* _Problem to work on_: What do the lines say, reproduced word for word, from the first of the entries below through the line bearing "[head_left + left"?

* _Supplied material_:
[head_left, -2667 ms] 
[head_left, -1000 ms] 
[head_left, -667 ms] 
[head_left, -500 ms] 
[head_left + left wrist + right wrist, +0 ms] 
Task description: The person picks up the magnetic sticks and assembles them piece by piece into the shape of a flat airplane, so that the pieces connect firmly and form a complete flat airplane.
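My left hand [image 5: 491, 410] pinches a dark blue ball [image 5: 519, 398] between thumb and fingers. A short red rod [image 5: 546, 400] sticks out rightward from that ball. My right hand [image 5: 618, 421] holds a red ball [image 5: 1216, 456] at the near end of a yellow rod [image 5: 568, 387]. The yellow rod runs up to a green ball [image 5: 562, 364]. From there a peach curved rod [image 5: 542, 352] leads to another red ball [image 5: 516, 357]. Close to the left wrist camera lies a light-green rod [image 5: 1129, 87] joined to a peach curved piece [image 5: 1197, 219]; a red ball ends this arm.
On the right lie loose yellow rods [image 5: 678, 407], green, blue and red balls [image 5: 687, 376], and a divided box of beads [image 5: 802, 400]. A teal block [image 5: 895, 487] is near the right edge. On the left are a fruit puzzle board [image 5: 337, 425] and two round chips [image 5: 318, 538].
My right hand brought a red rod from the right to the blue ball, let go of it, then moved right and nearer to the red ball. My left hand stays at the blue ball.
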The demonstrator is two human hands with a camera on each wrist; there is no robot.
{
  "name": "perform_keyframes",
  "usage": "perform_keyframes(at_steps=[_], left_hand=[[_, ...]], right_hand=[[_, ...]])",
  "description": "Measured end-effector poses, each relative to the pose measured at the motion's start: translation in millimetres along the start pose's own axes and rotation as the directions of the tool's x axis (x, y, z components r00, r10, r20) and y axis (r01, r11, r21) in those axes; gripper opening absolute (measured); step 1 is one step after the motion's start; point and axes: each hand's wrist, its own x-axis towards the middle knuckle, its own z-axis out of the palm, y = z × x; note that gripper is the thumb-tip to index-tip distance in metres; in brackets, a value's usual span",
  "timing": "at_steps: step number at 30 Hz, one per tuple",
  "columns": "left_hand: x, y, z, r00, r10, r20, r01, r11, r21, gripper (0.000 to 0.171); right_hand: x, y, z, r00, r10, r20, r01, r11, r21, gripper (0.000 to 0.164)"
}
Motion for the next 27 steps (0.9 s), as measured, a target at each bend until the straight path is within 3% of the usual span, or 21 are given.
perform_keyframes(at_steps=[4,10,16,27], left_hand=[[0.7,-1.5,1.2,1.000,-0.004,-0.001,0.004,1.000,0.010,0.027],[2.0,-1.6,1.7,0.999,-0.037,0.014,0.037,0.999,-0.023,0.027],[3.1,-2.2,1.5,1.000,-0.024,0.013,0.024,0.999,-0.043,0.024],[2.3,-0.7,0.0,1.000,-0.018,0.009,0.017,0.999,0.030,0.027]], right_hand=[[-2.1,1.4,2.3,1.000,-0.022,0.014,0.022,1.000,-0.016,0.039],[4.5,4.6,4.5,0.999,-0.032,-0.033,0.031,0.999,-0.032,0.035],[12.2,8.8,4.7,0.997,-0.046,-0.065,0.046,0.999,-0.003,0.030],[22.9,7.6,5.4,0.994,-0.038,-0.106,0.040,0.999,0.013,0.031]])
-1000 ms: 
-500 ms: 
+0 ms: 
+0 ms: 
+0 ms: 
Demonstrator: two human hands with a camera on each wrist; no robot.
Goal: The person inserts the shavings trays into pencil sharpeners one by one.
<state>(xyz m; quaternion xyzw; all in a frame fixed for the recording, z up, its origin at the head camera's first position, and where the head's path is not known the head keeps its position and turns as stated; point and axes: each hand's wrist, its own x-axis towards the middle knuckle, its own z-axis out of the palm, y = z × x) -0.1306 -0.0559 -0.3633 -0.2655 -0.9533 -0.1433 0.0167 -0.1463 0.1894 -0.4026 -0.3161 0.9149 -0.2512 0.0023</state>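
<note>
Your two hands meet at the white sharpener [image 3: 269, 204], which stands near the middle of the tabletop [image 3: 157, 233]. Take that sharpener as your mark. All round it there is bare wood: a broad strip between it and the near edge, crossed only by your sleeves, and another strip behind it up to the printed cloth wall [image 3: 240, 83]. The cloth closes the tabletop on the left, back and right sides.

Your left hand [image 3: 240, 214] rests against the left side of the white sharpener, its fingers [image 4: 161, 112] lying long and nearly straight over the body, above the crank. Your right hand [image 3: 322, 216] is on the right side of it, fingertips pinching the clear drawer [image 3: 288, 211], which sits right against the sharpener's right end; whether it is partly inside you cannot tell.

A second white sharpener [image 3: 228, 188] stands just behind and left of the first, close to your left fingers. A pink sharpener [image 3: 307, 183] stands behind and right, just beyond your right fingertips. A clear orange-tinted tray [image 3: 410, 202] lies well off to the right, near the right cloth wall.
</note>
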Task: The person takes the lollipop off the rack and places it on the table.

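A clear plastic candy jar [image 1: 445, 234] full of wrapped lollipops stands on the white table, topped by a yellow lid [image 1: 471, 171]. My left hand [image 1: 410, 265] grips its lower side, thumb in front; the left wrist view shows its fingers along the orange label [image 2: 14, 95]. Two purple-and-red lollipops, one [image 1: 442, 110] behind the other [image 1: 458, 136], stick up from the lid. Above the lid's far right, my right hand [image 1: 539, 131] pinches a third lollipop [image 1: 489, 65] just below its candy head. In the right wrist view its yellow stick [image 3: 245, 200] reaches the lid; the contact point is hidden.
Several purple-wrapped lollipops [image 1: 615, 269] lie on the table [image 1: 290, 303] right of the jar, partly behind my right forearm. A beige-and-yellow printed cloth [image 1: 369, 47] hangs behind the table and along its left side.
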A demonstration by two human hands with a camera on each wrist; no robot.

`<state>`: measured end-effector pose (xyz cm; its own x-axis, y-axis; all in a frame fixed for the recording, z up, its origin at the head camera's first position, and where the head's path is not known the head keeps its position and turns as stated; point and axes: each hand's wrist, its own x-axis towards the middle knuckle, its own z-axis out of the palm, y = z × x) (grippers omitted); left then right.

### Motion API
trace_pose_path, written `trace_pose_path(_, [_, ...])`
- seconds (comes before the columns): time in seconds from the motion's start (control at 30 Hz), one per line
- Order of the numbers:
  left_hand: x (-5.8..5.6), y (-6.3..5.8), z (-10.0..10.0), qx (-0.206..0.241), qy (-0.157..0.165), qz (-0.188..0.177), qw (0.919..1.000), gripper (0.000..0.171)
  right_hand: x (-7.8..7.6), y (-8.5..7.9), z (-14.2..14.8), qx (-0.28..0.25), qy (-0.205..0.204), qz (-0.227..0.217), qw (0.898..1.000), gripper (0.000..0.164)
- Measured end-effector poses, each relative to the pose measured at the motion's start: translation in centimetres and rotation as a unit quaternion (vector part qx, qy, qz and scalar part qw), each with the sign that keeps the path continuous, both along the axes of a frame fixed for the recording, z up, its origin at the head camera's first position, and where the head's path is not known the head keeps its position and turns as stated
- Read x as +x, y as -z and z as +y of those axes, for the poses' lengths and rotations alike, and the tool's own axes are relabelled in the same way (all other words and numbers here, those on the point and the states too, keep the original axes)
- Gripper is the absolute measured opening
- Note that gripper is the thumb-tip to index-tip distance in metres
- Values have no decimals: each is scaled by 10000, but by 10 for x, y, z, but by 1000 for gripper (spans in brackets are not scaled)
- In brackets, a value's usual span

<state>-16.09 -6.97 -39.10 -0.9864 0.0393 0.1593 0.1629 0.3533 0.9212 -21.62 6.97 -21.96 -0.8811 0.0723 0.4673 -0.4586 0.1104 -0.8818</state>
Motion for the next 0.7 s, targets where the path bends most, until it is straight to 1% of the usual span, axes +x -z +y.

* _Answer to the exercise_:
[head_left, -2667 ms] 
[head_left, -1000 ms] 
[head_left, -667 ms] 
[head_left, -500 ms] 
[head_left + left wrist + right wrist, +0 ms] 

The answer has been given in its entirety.